In domestic policy, a number of reforms were initiated during Craxi's time in office. In 1984, solidarity contracts (work-sharing arrangements to avoid redundancies) were introduced, while restrictions on part-time employment were relaxed. In the field of family welfare, legislation was enacted in 1984 and 1986 that changed the family allowance system "so that people most in need received larger amounts and coverage was progressively reduced to the point of termination once certain income levels were exceeded."

==== Concordat with the Vatican ====
In 1984, Craxi signed an agreement with the Vatican City State that revised the Lateran Treaty of 1929. Among other things, both sides declared: "The principle of the Catholic religion as the sole religion of the Italian State, originally referred to by the Lateran Pacts, shall be considered to be no longer in force". The Church's position as the sole state-supported religion of Italy was also ended, replacing the state financing with a personal income tax called the otto per mille, to which other religious groups, Christian and non-Christian, also have access.
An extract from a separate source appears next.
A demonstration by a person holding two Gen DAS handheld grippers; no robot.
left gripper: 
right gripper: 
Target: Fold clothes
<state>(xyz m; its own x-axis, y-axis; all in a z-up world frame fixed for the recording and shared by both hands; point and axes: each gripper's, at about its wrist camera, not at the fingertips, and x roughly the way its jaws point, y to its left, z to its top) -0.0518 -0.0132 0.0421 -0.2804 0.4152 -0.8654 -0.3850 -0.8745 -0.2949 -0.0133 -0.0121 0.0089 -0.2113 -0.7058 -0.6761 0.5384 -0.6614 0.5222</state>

The revised concordat regulated the conditions under which civil effects are accorded to church marriages and to ecclesiastical declarations of nullity of marriages. Abolished articles included those concerning state recognition of knighthoods and titles of nobility conferred by the Holy See, the undertaking by the Holy See to confer ecclesiastical honours on those authorized to perform religious functions at the request of the State or the Royal Household, and the obligation of the Holy See to enable the Italian government to present political objections to the proposed appointment of diocesan bishops.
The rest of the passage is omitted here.